*Work required:* Repeat nothing but the lines below running from the one containing "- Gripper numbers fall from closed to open" to the one containing "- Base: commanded". Keep both end lines.

Stored records:
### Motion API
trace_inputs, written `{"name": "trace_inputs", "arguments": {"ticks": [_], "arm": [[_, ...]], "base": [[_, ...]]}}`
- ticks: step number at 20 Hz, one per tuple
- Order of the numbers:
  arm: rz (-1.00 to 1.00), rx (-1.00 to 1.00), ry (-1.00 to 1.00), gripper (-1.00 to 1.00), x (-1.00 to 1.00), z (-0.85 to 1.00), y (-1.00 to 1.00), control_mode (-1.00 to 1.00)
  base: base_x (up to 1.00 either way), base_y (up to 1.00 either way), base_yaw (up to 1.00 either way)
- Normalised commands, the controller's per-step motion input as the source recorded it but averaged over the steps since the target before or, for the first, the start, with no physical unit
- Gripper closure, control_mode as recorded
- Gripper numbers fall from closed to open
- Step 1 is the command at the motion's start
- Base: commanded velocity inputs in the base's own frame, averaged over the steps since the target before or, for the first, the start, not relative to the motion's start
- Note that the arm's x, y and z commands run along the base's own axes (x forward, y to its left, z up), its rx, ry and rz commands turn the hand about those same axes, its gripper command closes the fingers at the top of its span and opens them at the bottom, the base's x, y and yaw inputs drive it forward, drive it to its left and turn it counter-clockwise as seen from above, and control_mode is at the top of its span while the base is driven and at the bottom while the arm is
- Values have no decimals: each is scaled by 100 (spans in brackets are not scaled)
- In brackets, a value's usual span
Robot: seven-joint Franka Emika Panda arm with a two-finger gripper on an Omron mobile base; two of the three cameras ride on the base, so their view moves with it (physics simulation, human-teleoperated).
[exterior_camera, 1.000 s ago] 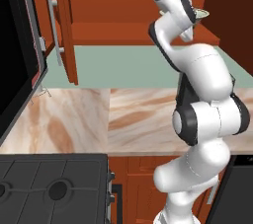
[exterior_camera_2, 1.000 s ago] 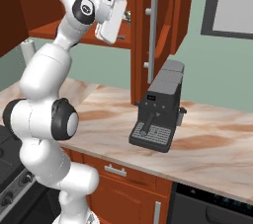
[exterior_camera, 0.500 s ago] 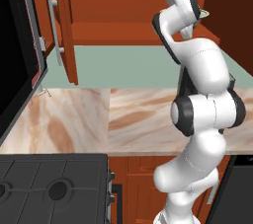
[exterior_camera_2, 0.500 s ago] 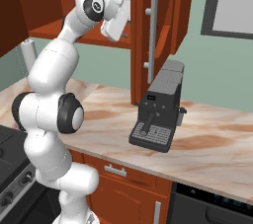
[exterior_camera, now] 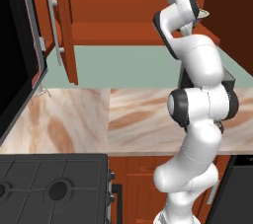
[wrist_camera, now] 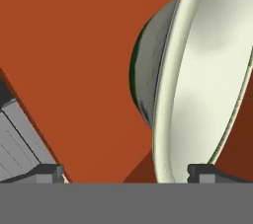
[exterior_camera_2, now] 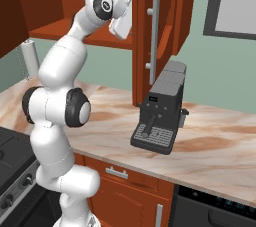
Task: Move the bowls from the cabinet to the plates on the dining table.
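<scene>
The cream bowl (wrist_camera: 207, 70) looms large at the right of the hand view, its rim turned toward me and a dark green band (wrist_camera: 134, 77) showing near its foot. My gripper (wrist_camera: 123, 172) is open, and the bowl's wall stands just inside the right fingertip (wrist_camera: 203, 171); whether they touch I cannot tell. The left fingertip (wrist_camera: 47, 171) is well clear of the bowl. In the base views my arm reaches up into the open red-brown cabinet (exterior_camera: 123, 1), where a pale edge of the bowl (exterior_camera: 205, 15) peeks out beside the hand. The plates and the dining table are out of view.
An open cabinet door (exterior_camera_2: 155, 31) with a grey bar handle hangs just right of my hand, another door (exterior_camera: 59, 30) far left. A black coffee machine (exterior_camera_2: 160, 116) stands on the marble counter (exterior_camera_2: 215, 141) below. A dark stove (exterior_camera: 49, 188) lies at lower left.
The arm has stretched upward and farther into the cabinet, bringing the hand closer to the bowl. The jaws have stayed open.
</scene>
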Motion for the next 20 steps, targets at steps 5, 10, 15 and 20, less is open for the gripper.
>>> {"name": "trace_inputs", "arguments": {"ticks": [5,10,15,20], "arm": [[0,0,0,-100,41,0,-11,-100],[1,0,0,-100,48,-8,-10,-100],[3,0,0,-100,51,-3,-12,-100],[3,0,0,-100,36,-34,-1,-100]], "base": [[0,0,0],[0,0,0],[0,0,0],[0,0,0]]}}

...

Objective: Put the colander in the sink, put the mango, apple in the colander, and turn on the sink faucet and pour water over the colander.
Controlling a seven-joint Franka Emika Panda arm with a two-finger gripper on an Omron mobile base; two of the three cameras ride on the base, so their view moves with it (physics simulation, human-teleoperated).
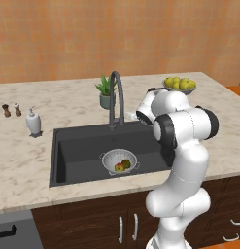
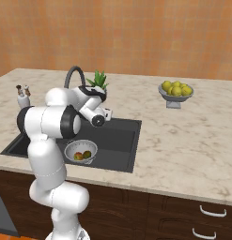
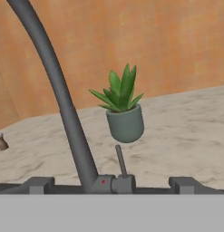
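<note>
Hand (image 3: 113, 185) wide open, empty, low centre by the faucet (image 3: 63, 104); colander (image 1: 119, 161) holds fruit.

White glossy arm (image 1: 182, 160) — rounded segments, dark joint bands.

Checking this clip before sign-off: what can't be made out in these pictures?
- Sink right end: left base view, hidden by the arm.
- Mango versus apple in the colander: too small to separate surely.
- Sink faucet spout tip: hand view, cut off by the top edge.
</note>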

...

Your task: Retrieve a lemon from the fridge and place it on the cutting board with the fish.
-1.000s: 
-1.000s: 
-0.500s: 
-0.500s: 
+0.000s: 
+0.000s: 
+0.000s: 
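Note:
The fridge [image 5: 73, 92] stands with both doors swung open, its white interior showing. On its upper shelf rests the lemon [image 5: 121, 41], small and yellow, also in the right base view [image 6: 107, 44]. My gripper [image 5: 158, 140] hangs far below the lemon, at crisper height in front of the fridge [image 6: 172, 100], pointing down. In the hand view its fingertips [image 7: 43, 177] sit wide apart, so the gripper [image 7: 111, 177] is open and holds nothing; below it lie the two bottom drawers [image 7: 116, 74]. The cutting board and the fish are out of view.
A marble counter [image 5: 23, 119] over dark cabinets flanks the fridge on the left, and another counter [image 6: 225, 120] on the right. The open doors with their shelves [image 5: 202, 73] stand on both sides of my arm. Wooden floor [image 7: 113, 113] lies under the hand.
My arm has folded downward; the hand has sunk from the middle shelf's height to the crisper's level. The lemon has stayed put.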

*Exercise answer:*
- Gripper numbers fall from closed to open
- Step 1 is the command at the motion's start
- Base: commanded velocity inputs in the base's own frame, averaged over the steps since the target before or, for the first, the start, not relative to the motion's start

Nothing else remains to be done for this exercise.